------ DATA BELOW ------

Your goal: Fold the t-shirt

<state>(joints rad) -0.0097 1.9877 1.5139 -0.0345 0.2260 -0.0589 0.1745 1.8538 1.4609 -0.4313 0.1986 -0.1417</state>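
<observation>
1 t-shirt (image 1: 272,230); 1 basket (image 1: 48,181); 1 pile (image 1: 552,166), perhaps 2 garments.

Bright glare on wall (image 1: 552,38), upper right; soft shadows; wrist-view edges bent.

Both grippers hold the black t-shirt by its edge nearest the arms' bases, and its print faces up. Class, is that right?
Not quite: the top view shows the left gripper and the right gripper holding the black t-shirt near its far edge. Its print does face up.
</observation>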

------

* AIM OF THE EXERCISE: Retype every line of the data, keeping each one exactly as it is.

* ANSWER SPACE:
Your goal: Fold the t-shirt

<state>(joints rad) -0.0097 1.9877 1.5139 -0.0345 0.2260 -0.0589 0.1745 1.8538 1.4609 -0.4313 0.1986 -0.1417</state>
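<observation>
1 t-shirt (image 1: 272,230); 1 basket (image 1: 48,181); 1 pile (image 1: 552,166), perhaps 2 garments.

Bright glare on wall (image 1: 552,38), upper right; soft shadows; wrist-view edges bent.

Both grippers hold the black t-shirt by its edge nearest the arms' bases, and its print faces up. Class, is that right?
Not quite: the top view shows the left gripper and the right gripper holding the black t-shirt near its far edge. Its print does face up.
</observation>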

At this stage, the exercise is finished.